This month, Kenyans remember the atrocious terrorist attack at the Westgate Mall in Nairobi where 67 died, hundreds injured and property worth millions destroyed.

A few months after last year’s September mall attack, a similar appalling strike took place in Lamu where scores of men were killed and families displaced. Lamu residents are, to date, living in fear.

Every peace loving person would question the motive behind such attacks. One would want to know if the attackers have families and friends and what they (friends and families) think about their loved ones’ actions.

Moreover, one would want to know how the terrorists are made; how do right thinking young men and women get to the point where they kill so mercilessly. Do they have any humanity in them? What is their purpose in life?

These are some of the questions that Fadia Faqir, a Jordanian residing in Britain, addresses in her novel, Willow Trees Don’t Weep (2014).

Willow Trees Don’t Weep tells the story of a young Jordanian woman who embarks on a long and difficult journey in search of her father who left her and her mother, when she was three and joined the Taliban to fight ‘kafirs’ in Afghanistan.

The young woman, Najwa, is not really interested in meeting her father whom she has not forgiven for abandoning them. Her mother is dead (after years of depression following her husband’s desertion) and her grandmother is too old to care for her.

Conservative society

In her conservative Jordanian society, a decent woman cannot live on her own without a male guardian.
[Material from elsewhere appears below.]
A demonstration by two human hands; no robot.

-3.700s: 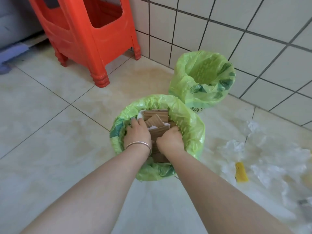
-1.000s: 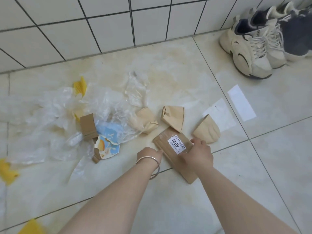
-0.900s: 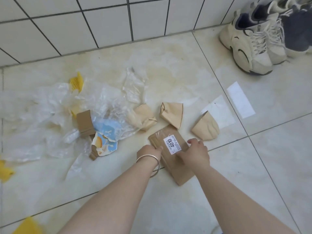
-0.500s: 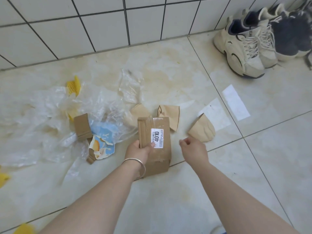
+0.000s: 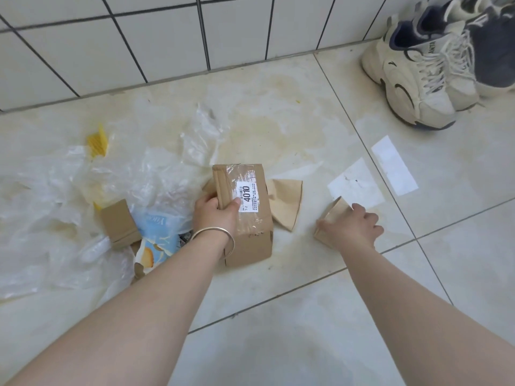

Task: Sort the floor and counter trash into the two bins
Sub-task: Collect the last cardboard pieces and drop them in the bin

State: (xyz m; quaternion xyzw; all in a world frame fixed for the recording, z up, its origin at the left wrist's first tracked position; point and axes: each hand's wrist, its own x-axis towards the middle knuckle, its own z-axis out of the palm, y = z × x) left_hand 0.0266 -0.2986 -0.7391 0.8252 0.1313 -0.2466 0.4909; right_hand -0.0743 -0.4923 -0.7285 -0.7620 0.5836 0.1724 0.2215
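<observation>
Left hand: my left hand (image 5: 216,215) is gripping the box (image 5: 245,213) by its left edge, thumb lying on the white label, and is holding it tilted up off the floor.
Right hand: my right hand (image 5: 352,228) is closing its fingers over a crumpled brown paper (image 5: 333,211) to the right of the box; the paper is lying on the floor, not lifted.
Box: it is sitting at the middle of the litter, taped, with "4010" on the label.
Behind the box: another brown paper (image 5: 287,203) is lying just right of it, partly hidden by it.
Left of the box: a blue wrapper (image 5: 157,236), a small card piece (image 5: 118,224), a wide spread of clear plastic (image 5: 55,207) and a yellow scrap (image 5: 97,142) are all waiting on the floor.
Right of the box: two white slips (image 5: 356,185) are lying flat, well apart from it, with shoes (image 5: 418,73) by the wall beyond.
Bins: neither is showing here, so I cannot tell what they are holding.
Progress: I am judging the sort far from finished; I am only gathering cardboard and paper, and most of the floor trash is remaining.
Counter: out of sight.
</observation>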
Najwa’s grandmother, therefore, insists that she must look for her father if only to uphold her dignity, otherwise, her neighbours would question her self-respect.

After her father’s departure, Najwa’s mother is so frustrated and mad at the Muslim extremists for taking her husband away; that she turns her back on the religion and bars her daughter and mother from ever observing any of the Islam pillars.

Najwa’s journey in search of her father takes her to Afghanistan where she discovers that her father had started another family, had a daughter and abandoned them as well.

Through a well choreographed network of ‘respected’ Islamic leaders, she gets illegal documents and is able to travel to England where her father has since moved to continue with the war.

It is only in England that she is finally able to meet her father; now old and sickly and imprisoned in a high-security prison in Durham.

Faqir’s novel intertwines Najwa’s search story with the 25-year-diary of her father, Rahman.

The father records his journey from being a nursing student to a merciless jihadist who is remorseful for abandoning his two wives and daughters. The novel reveals a side of terrorists that we do not usually think about – their human side – and, the effects their choice of lifestyle has on their close families.

Rahman’s first wife, before she died, is depicted as being so bitter with him for choosing religion over family; something that drove her to drug herself to death, leaving a lonely and equally bitter daughter, Najwa.

In Afghanistan, his second daughter is killed in a counter-terrorist attack by his adversaries.
The novel demonstrates how young men are brainwashed into joining terrorist groups and by the time they realise that they have destroyed their lives, it is too late.

no surrender

Rahman had wanted to quit at some point and return to his daughters but his associates made the ‘calling’ seem too noble to abandon. The friend who convinced him into joining the Taliban is hailed as a martyr for dying a brave soldier in the battle against the ‘kaffirs.’

The novel reveals that terrorists’ choices and actions do not only affect those they attack, maim and kill, but also their own families.

It is in his 50s and after he is locked up for being a terrorist that he takes time to think about his wasted life and laments the loss of a chance to be a good husband and father.